How to convert an Int to Hex String in Swift

Question

In Obj-C I used to convert an unsigned integer n to a hex string with

 NSString *st = [NSString stringWithFormat:@"%2X", n];

I tried for a long time to translate this into Swift language, but unsuccessfully.

Answer 1

You can now do:

let n = 14
var st = String(format:"%02X", n)
st += " is the hexadecimal representation of \(n)"
print(st)

0E is the hexadecimal representation of 14

Note: The 2 in this example is the field width and represents the minimum length desired. The 0 tells it to pad the result with leading 0's if necessary. (Without the 0, the result would be padded with leading spaces). Of course, if the result is larger than two characters, the field length will not be clipped to a width of 2; it will expand to whatever length is necessary to display the full result.

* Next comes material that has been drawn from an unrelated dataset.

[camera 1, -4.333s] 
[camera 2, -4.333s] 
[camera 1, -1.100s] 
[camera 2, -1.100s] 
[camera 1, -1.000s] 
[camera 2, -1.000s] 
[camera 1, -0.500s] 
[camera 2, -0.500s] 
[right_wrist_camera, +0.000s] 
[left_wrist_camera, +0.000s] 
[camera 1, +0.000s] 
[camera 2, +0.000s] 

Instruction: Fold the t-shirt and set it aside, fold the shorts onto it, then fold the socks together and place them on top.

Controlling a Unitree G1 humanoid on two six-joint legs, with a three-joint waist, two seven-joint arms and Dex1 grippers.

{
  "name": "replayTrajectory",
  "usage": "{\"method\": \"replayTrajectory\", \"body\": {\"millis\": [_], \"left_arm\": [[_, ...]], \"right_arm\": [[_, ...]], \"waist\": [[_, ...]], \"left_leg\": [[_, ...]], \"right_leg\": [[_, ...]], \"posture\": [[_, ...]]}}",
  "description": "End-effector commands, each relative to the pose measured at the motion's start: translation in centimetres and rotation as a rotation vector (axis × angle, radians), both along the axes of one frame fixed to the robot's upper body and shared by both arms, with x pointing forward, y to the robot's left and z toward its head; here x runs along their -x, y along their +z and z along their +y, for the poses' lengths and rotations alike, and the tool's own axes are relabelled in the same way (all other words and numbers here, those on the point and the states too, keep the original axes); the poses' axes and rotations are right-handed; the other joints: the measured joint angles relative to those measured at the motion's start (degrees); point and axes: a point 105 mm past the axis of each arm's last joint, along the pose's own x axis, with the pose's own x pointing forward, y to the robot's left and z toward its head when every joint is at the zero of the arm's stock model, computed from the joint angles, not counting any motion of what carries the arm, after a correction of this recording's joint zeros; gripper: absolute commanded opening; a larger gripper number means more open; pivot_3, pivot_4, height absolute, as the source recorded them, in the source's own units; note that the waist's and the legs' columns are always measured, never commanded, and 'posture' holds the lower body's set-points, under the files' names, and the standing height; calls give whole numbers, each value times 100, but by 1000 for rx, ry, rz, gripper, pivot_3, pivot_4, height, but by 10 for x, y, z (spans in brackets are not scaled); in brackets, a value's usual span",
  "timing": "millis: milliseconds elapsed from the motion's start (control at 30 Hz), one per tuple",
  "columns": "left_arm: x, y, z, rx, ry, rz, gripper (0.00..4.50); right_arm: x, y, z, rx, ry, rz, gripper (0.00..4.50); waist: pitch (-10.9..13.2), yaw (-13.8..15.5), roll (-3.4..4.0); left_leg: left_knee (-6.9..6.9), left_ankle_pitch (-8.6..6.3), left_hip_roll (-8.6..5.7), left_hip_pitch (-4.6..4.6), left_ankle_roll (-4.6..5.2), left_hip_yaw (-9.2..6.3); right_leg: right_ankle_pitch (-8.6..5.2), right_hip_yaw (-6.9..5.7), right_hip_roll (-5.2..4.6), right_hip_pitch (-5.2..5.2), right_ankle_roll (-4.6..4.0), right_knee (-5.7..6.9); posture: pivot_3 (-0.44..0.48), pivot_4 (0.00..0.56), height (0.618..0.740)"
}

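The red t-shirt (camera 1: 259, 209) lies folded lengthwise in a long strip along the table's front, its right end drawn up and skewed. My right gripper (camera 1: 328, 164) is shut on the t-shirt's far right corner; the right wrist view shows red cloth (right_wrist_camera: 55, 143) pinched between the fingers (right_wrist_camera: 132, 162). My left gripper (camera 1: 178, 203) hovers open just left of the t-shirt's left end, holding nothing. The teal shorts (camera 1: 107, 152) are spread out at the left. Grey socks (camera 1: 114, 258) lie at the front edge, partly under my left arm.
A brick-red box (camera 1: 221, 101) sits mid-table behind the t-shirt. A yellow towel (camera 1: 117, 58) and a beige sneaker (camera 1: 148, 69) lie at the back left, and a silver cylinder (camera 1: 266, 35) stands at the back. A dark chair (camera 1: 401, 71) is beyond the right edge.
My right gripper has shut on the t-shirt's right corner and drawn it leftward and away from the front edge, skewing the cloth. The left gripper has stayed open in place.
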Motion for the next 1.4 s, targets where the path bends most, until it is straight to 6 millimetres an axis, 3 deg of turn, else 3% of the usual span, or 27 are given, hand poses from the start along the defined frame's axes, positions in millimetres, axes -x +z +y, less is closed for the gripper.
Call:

This only works if you have Foundation imported (this includes the import of Cocoa or UIKit). This isn't a problem if you're doing iOS or macOS programming.

Use uppercase X if you want A...F and lowercase x if you want a...f:

String(format: "%x %X", 64206, 64206)  // "face FACE"

If you want to print integer values larger than UInt32.max, add ll (el-el, not eleven) to the format string:

let n = UInt64.max
print(String(format: "%llX is hexadecimal for \(n)", n))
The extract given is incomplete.